> Work instruction: Print, exactly as written, every line from the first line of the records below through the line containing "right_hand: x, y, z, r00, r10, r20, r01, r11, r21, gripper", and nothing further.

----- Data listing

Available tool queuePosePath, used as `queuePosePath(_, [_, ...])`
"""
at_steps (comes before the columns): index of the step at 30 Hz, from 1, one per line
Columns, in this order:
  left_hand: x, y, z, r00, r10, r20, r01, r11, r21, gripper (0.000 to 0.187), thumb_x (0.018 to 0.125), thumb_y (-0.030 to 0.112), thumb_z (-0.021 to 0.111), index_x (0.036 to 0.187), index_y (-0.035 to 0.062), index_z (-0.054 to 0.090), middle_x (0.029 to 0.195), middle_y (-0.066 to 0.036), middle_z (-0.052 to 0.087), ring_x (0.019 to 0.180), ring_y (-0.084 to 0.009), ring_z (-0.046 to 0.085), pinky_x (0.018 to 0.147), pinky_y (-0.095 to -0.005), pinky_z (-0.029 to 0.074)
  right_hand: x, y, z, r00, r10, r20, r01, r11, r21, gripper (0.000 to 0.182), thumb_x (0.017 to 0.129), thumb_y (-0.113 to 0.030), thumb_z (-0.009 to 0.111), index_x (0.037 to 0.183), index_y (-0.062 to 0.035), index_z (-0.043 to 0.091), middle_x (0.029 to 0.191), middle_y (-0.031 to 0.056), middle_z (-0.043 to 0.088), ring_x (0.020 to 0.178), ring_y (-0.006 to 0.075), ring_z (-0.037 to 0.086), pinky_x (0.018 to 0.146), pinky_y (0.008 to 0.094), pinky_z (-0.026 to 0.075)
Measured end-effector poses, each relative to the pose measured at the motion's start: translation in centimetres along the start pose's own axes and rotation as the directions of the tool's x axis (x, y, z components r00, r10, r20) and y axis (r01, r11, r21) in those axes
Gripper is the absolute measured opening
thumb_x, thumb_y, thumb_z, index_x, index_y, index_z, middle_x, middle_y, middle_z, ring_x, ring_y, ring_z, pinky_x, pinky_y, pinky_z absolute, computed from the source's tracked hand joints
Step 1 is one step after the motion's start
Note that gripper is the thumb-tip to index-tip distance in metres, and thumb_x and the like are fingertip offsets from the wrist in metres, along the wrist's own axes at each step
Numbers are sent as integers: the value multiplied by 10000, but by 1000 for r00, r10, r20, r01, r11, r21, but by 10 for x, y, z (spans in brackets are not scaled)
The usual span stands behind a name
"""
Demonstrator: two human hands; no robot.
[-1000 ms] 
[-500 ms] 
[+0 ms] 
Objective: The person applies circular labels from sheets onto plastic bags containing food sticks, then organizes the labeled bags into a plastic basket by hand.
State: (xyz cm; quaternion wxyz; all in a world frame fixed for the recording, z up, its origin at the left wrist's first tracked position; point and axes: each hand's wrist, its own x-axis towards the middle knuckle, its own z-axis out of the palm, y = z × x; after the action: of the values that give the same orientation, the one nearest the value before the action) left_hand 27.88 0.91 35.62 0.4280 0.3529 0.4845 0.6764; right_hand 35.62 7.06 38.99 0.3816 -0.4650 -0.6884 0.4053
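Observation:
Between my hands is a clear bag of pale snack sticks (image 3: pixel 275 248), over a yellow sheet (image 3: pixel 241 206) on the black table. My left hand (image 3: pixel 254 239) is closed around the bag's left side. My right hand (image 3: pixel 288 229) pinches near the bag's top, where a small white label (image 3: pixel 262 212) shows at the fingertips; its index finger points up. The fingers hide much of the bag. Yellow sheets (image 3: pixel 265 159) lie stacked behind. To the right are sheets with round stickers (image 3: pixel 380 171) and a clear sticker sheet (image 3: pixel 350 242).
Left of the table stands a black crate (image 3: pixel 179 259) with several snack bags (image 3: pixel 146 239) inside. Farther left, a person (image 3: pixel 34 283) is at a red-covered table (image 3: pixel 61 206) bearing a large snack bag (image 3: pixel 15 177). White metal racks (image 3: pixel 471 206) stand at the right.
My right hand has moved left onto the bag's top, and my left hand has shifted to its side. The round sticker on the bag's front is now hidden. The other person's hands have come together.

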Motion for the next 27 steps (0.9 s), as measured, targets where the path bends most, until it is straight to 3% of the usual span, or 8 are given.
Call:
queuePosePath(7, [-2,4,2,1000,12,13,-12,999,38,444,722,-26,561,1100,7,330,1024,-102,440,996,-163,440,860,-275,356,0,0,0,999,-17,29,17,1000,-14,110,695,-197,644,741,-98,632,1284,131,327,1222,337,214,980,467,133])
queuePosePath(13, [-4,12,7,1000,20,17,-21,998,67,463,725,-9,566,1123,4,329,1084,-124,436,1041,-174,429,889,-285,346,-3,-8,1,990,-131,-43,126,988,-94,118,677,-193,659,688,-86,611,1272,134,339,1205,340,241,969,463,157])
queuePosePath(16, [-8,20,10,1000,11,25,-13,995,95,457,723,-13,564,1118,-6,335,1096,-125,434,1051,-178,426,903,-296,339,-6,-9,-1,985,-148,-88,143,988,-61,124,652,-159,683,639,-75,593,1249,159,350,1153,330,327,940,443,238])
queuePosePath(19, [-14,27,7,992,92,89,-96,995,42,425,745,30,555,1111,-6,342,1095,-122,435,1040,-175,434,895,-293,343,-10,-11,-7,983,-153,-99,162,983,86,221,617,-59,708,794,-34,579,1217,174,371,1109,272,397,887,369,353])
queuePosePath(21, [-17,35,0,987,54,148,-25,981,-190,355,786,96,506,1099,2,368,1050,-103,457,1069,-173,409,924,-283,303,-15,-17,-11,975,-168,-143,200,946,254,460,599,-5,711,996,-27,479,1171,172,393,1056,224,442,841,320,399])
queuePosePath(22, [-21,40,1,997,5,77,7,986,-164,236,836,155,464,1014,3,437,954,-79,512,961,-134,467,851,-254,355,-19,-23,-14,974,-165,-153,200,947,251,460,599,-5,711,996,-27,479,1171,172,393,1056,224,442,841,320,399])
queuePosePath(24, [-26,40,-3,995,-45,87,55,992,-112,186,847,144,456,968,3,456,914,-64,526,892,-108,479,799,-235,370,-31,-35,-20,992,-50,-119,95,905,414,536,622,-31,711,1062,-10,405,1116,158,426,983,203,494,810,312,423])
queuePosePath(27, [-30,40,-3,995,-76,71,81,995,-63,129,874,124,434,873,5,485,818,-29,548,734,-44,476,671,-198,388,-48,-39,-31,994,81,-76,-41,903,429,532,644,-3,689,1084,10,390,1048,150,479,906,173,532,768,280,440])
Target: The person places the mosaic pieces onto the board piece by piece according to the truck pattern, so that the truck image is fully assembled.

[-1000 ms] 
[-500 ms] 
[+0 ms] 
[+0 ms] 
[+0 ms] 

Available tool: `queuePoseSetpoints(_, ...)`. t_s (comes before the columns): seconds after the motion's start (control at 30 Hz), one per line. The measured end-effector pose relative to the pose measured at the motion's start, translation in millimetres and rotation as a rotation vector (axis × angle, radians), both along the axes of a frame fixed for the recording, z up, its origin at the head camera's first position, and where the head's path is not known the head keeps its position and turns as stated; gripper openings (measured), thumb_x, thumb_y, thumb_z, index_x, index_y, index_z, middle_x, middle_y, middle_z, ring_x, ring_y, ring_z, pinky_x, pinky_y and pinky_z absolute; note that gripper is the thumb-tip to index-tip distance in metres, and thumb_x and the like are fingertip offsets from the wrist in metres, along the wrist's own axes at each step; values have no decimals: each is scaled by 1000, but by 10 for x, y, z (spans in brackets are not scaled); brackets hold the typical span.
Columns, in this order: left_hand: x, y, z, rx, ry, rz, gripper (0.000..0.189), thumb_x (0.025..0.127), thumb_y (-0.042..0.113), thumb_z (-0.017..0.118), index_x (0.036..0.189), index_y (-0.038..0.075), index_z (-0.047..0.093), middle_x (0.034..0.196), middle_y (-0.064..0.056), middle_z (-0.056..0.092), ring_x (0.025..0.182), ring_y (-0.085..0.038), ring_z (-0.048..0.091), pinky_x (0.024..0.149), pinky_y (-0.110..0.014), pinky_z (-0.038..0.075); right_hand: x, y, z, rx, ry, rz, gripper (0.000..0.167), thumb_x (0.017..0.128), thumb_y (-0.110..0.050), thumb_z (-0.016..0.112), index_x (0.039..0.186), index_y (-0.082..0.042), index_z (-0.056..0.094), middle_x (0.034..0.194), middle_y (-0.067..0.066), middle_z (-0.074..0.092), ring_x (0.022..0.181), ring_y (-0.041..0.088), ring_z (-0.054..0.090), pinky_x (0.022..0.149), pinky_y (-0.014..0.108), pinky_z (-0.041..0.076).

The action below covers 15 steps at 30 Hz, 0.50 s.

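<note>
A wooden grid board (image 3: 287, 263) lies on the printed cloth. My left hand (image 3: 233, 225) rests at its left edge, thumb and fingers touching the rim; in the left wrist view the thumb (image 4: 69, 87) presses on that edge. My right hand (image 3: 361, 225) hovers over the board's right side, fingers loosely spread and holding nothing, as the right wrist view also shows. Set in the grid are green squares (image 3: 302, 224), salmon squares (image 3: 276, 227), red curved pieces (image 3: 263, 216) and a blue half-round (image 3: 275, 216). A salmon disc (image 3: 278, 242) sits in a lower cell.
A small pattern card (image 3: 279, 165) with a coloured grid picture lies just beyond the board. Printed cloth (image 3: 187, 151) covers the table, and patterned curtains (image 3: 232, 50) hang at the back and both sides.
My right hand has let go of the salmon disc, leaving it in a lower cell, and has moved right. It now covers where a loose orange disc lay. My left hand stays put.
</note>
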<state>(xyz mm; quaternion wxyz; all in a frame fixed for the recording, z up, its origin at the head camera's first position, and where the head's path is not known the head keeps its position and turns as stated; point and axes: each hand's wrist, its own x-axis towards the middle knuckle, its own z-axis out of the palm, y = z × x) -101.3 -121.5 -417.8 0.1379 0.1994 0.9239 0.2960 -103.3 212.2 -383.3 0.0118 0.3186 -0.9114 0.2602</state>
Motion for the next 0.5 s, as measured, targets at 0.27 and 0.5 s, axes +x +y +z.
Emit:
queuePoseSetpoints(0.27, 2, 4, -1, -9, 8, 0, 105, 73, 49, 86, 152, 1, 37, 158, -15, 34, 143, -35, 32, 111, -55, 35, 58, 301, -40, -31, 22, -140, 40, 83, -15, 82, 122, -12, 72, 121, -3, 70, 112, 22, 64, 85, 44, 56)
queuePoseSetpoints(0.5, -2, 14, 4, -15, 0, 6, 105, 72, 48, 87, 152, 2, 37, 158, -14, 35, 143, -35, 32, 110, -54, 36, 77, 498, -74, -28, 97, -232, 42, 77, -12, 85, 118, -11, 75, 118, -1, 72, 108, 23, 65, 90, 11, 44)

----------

> Problem solution:
Available tool queuePosePath, used as `queuePosePath(_, [_, ...])`
"""
at_steps (comes before the columns): index of the step at 30 Hz, from 1, one per line
Columns, in this order:
  left_hand: x, y, z, r00, r10, r20, r01, r11, r21, gripper (0.000 to 0.187), thumb_x (0.018 to 0.125), thumb_y (-0.030 to 0.112), thumb_z (-0.021 to 0.111), index_x (0.036 to 0.187), index_y (-0.035 to 0.062), index_z (-0.054 to 0.090), middle_x (0.029 to 0.195), middle_y (-0.066 to 0.036), middle_z (-0.052 to 0.087), ring_x (0.019 to 0.180), ring_y (-0.084 to 0.009), ring_z (-0.046 to 0.085), pinky_x (0.018 to 0.147), pinky_y (-0.095 to -0.005), pinky_z (-0.029 to 0.074)
  right_hand: x, y, z, r00, r10, r20, r01, r11, r21, gripper (0.000 to 0.182), thumb_x (0.017 to 0.129), thumb_y (-0.113 to 0.030), thumb_z (-0.009 to 0.111), index_x (0.037 to 0.183), index_y (-0.062 to 0.035), index_z (-0.043 to 0.091), middle_x (0.029 to 0.191), middle_y (-0.031 to 0.056), middle_z (-0.043 to 0.088), ring_x (0.020 to 0.178), ring_y (-0.006 to 0.075), ring_z (-0.037 to 0.086), pinky_x (0.018 to 0.146), pinky_y (0.008 to 0.094), pinky_z (-0.026 to 0.075)

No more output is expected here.